→ ABOUT THIS TASK
Retype the records in full, keeping each character as it is.

========================

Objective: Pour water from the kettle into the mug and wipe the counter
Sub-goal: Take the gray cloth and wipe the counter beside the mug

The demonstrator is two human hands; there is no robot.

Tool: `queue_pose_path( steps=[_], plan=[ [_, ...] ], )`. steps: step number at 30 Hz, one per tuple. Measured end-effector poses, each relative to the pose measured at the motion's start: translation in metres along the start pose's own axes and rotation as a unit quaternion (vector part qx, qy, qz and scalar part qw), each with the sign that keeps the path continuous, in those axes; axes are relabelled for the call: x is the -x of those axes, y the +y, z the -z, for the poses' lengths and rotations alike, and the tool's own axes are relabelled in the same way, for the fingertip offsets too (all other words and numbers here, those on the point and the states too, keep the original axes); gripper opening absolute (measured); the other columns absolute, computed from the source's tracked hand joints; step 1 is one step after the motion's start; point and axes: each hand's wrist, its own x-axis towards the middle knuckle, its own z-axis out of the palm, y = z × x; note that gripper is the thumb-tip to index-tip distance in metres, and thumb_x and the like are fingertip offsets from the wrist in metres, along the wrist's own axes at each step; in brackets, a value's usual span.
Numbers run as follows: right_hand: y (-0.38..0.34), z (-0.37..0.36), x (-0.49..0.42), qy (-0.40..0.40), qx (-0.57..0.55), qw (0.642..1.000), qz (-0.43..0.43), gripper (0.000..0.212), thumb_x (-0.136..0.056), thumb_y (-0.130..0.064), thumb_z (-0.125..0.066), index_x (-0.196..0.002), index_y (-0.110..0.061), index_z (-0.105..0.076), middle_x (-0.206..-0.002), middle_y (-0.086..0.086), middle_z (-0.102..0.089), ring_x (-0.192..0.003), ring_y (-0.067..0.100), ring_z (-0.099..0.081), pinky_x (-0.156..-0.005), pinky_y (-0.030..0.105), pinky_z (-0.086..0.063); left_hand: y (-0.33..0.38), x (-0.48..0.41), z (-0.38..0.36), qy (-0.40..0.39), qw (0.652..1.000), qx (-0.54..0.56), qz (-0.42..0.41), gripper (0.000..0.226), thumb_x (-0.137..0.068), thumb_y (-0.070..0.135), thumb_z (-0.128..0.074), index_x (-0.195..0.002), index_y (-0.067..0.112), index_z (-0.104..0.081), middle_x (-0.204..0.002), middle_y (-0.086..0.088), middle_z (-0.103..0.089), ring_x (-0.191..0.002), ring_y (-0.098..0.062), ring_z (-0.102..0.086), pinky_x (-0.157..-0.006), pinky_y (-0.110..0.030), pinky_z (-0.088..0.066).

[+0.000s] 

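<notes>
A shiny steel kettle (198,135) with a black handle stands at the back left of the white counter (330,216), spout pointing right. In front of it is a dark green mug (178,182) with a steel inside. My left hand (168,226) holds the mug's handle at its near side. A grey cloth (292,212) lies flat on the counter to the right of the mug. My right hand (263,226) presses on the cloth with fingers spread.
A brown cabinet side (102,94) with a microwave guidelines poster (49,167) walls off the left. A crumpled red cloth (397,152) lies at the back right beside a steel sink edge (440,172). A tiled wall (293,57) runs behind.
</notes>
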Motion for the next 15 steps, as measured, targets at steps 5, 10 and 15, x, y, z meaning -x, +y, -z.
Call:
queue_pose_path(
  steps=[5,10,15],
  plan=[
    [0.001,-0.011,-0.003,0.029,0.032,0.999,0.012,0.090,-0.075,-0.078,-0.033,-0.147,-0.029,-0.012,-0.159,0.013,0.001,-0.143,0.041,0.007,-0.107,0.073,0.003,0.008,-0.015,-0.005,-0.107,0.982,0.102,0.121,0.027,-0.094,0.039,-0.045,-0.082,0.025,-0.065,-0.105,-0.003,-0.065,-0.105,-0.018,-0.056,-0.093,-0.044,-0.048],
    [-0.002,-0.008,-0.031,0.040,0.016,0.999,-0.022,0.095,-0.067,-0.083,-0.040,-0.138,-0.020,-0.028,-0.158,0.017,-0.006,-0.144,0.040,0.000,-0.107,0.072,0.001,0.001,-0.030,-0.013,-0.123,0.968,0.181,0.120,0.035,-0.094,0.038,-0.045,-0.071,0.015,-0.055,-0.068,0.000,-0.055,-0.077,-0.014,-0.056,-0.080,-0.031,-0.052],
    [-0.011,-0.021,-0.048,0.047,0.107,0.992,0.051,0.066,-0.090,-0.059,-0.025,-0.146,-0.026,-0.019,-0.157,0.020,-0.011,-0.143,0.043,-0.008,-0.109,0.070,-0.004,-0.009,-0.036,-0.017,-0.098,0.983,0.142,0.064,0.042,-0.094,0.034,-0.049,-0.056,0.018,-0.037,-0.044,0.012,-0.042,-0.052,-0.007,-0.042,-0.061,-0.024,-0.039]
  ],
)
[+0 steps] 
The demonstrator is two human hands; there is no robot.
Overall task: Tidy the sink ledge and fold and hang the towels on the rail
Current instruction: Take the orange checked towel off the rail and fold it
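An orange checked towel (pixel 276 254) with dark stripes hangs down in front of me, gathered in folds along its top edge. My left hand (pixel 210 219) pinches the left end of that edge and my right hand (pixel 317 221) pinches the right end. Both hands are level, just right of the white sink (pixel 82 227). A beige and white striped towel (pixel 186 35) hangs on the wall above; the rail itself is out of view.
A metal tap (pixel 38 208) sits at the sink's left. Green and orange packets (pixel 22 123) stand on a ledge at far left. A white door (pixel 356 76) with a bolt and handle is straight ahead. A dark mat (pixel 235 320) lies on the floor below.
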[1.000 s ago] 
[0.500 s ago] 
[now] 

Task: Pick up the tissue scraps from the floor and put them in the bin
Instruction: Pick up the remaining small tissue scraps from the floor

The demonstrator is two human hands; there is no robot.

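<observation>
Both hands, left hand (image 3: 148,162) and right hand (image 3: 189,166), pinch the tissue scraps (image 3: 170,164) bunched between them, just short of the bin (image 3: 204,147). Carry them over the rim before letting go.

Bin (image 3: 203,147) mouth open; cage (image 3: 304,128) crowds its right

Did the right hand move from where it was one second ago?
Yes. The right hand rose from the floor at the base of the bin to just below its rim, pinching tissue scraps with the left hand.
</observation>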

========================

→ ANSWER
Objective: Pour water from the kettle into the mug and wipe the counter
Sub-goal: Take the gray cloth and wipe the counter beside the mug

The demonstrator is two human hands; there is no robot.

Tool: `queue_pose_path( steps=[_], plan=[ [_, ...] ], )`. steps: step number at 30 Hz, one per tuple. Measured end-effector poses, each relative to the pose measured at the motion's start: translation in metres along the start pose's own axes and rotation as a unit quaternion (vector part qx, qy, qz and scalar part qw), each with the sign that keeps the path continuous, in those axes; axes are relabelled for the call: x is the -x of those axes, y the +y, z the -z, for the poses' lengths and rotations alike, and the tool's own axes are relabelled in the same way, for the fingertip offsets too (all other words and numbers here, those on the point and the states too, keep the original axes); gripper opening absolute (measured); the other columns absolute, computed from the source's tracked hand joints; step 1 is one step after the motion's start; point and axes: each hand's wrist, its own x-axis towards the middle knuckle, its own z-axis out of the palm, y = z × x; note that gripper is the thumb-tip to index-tip distance in metres, and thumb_x and the like are fingertip offsets from the wrist in metres, along the wrist's own axes at each step; in brackets, a value's usual span.
Numbers run as follows: right_hand: y (-0.38..0.34), z (-0.37..0.36), x (-0.49..0.42), qy (-0.40..0.40), qx (-0.57..0.55), qw (0.642..1.000), qz (-0.43..0.43), gripper (0.000..0.212), thumb_x (-0.136..0.056), thumb_y (-0.130..0.064), thumb_z (-0.125..0.066), index_x (-0.196..0.002), index_y (-0.110..0.061), index_z (-0.105..0.076), middle_x (-0.206..-0.002), middle_y (-0.086..0.086), middle_z (-0.102..0.089), ring_x (-0.192..0.003), ring_y (-0.067..0.100), ring_z (-0.099..0.081), pinky_x (-0.156..-0.005), pinky_y (-0.030..0.105), pinky_z (-0.086..0.063); left_hand: y (-0.33..0.38), x (-0.48..0.41), z (-0.38..0.36), qy (-0.40..0.39), qw (0.652..1.000), qx (-0.54..0.56), qz (-0.42..0.41), gripper (0.000..0.226), thumb_x (-0.137..0.068), thumb_y (-0.070..0.135), thumb_z (-0.128..0.074), index_x (-0.195..0.002), index_y (-0.067..0.112), index_z (-0.104..0.081), middle_x (-0.204..0.002), middle_y (-0.086..0.088), middle_z (-0.103..0.089), ring_x (-0.191..0.002), ring_y (-0.098..0.062), ring_z (-0.102..0.086), pinky_x (-0.157..-0.006), pinky_y (-0.110..0.030), pinky_z (-0.088..0.066).

[+0.000s] 

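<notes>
A shiny steel kettle (198,135) with a black handle stands at the back left of the white counter (330,216), spout pointing right. In front of it is a dark green mug (178,182) with a steel inside. My left hand (168,226) holds the mug's handle at its near side. A grey cloth (292,212) lies flat on the counter to the right of the mug. My right hand (263,226) presses on the cloth with fingers spread.
A brown cabinet side (102,94) with a microwave guidelines poster (49,167) walls off the left. A crumpled red cloth (397,152) lies at the back right beside a steel sink edge (440,172). A tiled wall (293,57) runs behind.
</notes>
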Motion for the next 15 steps, as measured, targets at steps 5, 10 and 15, x, y, z meaning -x, +y, -z.
Call:
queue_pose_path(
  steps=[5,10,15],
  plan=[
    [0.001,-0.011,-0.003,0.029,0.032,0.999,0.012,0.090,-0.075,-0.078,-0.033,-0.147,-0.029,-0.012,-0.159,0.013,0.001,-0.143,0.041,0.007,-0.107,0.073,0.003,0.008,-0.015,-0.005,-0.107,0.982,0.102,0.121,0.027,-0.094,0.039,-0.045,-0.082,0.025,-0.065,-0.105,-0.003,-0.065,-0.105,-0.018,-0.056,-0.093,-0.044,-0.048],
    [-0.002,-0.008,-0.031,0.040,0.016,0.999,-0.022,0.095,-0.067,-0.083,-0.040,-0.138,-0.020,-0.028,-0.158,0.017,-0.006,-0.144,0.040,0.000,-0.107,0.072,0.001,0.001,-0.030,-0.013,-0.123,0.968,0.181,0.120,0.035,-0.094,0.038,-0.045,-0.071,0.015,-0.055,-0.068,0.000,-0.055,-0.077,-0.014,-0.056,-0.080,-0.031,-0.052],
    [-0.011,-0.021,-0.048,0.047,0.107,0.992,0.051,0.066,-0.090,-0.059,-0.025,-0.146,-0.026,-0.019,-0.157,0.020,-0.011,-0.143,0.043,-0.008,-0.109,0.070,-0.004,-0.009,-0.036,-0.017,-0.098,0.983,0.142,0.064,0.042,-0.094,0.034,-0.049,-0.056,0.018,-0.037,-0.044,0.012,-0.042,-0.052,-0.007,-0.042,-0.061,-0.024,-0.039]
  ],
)
[+0 steps] 
The demonstrator is two human hands; there is no robot.
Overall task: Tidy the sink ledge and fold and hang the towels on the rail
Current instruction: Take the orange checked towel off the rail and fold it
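An orange checked towel (pixel 276 254) with dark stripes hangs down in front of me, gathered in folds along its top edge. My left hand (pixel 210 219) pinches the left end of that edge and my right hand (pixel 317 221) pinches the right end. Both hands are level, just right of the white sink (pixel 82 227). A beige and white striped towel (pixel 186 35) hangs on the wall above; the rail itself is out of view.
A metal tap (pixel 38 208) sits at the sink's left. Green and orange packets (pixel 22 123) stand on a ledge at far left. A white door (pixel 356 76) with a bolt and handle is straight ahead. A dark mat (pixel 235 320) lies on the floor below.
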[1.000 s ago] 
[0.500 s ago] 
[now] 

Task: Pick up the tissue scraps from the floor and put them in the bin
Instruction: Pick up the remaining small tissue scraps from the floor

The demonstrator is two human hands; there is no robot.

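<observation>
Both hands, left hand (image 3: 148,162) and right hand (image 3: 189,166), pinch the tissue scraps (image 3: 170,164) bunched between them, just short of the bin (image 3: 204,147). Carry them over the rim before letting go.

Bin (image 3: 203,147) mouth open; cage (image 3: 304,128) crowds its right

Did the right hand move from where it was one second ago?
Yes. The right hand rose from the floor at the base of the bin to just below its rim, pinching tissue scraps with the left hand.
</observation>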

No more output is expected for this exercise.